Dataset section below:

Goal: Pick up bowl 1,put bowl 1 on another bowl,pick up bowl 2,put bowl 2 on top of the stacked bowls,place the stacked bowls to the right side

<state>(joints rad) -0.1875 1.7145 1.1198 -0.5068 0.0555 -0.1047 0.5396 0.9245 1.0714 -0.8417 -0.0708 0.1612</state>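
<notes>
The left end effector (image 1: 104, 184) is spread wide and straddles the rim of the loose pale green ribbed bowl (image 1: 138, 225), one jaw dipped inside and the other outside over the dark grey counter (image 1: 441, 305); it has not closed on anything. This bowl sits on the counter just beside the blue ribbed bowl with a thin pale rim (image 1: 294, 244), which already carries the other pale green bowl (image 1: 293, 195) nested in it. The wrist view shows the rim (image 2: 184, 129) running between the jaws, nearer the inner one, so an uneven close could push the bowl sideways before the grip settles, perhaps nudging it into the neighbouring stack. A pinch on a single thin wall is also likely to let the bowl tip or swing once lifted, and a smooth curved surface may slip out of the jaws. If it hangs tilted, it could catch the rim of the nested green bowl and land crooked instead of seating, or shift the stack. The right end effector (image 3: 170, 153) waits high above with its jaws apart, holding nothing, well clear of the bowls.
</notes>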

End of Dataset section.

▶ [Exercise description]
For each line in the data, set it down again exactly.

▶ [Response]
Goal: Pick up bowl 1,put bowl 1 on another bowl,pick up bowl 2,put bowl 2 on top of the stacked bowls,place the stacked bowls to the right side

<state>(joints rad) -0.1875 1.7145 1.1198 -0.5068 0.0555 -0.1047 0.5396 0.9245 1.0714 -0.8417 -0.0708 0.1612</state>
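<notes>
The left end effector (image 1: 104, 184) is spread wide and straddles the rim of the loose pale green ribbed bowl (image 1: 138, 225), one jaw dipped inside and the other outside over the dark grey counter (image 1: 441, 305); it has not closed on anything. This bowl sits on the counter just beside the blue ribbed bowl with a thin pale rim (image 1: 294, 244), which already carries the other pale green bowl (image 1: 293, 195) nested in it. The wrist view shows the rim (image 2: 184, 129) running between the jaws, nearer the inner one, so an uneven close could push the bowl sideways before the grip settles, perhaps nudging it into the neighbouring stack. A pinch on a single thin wall is also likely to let the bowl tip or swing once lifted, and a smooth curved surface may slip out of the jaws. If it hangs tilted, it could catch the rim of the nested green bowl and land crooked instead of seating, or shift the stack. The right end effector (image 3: 170, 153) waits high above with its jaws apart, holding nothing, well clear of the bowls.
</notes>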

No other output belongs with this exercise.